[Work to complete] Word for word, transcribe the data below from the line with "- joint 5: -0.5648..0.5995" to the line with "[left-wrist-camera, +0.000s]", keeping both of those lines.

[Data extracts]
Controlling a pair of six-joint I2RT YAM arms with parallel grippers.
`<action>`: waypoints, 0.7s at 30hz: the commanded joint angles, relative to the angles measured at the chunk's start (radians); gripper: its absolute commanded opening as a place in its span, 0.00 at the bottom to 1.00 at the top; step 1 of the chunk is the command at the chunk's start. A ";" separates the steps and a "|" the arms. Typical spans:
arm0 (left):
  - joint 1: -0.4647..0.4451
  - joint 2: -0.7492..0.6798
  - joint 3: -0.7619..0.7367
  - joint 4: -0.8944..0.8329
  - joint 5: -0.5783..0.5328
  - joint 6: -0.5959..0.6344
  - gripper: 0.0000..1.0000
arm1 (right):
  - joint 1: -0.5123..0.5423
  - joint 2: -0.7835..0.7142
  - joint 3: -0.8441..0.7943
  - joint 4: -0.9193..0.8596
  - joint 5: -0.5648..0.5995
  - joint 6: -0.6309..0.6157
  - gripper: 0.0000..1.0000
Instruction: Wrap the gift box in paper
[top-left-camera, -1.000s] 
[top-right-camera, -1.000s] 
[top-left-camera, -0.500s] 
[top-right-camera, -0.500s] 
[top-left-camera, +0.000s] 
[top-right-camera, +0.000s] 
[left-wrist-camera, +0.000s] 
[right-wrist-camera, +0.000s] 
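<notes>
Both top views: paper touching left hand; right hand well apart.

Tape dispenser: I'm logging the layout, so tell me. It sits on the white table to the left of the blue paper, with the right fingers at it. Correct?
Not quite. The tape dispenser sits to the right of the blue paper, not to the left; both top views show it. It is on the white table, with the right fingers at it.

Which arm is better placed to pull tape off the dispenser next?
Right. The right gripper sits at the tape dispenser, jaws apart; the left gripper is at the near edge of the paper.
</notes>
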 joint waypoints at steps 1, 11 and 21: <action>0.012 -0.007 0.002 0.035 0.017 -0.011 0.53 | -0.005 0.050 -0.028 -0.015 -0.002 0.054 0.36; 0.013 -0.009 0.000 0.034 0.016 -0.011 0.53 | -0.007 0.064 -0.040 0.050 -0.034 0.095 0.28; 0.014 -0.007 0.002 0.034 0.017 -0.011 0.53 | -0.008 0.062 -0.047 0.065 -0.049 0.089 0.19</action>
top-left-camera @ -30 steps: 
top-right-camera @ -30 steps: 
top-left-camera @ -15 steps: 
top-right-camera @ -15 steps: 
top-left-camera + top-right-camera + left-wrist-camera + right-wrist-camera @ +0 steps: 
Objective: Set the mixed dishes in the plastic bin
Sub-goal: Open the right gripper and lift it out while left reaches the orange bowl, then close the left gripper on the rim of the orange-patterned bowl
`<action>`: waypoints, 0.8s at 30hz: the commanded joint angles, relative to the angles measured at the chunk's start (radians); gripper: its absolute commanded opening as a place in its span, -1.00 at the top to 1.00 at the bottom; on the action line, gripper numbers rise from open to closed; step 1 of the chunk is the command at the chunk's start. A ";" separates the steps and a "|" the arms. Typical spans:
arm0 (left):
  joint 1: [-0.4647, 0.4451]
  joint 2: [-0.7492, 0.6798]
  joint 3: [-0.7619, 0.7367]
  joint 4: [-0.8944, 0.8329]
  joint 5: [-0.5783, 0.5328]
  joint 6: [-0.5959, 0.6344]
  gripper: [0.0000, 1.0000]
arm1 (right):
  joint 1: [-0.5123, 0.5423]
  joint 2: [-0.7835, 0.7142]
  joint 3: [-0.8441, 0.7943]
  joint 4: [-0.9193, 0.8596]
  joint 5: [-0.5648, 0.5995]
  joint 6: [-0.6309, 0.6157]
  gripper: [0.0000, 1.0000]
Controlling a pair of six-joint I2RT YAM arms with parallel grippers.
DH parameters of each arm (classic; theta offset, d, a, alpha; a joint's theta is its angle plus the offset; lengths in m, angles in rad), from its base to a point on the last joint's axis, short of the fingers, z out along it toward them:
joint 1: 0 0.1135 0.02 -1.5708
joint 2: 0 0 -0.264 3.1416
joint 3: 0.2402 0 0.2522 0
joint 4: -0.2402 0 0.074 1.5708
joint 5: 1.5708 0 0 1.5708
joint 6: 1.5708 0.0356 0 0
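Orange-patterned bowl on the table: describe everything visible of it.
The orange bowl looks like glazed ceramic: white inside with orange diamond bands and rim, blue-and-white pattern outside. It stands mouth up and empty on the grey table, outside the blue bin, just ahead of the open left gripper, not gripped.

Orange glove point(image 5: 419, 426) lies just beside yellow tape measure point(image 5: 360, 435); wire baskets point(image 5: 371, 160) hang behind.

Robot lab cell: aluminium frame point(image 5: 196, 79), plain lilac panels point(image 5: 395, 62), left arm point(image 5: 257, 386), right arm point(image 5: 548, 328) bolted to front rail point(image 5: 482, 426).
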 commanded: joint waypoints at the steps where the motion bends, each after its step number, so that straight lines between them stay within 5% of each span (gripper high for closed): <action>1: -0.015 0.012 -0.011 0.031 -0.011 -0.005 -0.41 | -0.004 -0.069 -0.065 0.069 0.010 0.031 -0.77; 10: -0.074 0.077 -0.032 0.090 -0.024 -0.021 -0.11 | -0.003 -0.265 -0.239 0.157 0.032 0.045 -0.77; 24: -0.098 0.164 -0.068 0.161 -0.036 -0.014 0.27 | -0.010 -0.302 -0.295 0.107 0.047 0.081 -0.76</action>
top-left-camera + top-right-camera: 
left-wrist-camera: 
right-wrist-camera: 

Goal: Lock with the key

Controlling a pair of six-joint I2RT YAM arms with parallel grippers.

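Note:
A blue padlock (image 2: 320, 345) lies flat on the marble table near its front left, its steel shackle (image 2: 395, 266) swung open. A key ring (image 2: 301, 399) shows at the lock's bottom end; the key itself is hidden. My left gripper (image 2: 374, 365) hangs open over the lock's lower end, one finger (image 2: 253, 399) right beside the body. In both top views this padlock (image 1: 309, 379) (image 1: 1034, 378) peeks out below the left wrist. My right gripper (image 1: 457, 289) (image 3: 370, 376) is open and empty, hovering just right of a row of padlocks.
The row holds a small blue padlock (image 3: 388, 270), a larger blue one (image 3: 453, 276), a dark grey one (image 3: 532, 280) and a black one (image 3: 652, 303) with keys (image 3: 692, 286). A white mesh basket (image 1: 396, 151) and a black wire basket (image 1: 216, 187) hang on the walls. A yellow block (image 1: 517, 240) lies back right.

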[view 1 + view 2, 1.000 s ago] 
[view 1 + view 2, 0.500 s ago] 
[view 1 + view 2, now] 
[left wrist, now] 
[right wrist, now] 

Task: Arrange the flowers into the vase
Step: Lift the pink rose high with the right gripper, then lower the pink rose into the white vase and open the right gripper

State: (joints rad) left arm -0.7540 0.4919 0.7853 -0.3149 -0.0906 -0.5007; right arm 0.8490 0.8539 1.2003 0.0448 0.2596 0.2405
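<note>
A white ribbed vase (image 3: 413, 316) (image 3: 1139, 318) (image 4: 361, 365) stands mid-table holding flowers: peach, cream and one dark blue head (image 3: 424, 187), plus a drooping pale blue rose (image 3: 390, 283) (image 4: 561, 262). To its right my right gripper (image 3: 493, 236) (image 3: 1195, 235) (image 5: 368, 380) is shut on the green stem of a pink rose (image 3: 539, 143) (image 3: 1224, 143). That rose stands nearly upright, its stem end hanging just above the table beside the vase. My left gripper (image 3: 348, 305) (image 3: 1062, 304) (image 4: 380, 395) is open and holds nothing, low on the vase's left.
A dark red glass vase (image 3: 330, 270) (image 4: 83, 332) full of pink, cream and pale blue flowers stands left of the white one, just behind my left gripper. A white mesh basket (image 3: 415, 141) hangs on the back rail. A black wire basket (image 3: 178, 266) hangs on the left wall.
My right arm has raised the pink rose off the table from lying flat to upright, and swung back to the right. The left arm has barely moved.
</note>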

[Response to the task]
  - joint 5: -0.5648..0.5995
  - joint 6: -0.6309..0.6157
  - gripper: 0.0000..1.0000
Instruction: Wrap the gift box in paper
[top-left-camera, -1.000s] 
[top-right-camera, -1.000s] 
[top-left-camera, -0.500s] 
[top-right-camera, -0.500s] 
[top-left-camera, +0.000s] 
[top-right-camera, +0.000s] 
[left-wrist-camera, +0.000s] 

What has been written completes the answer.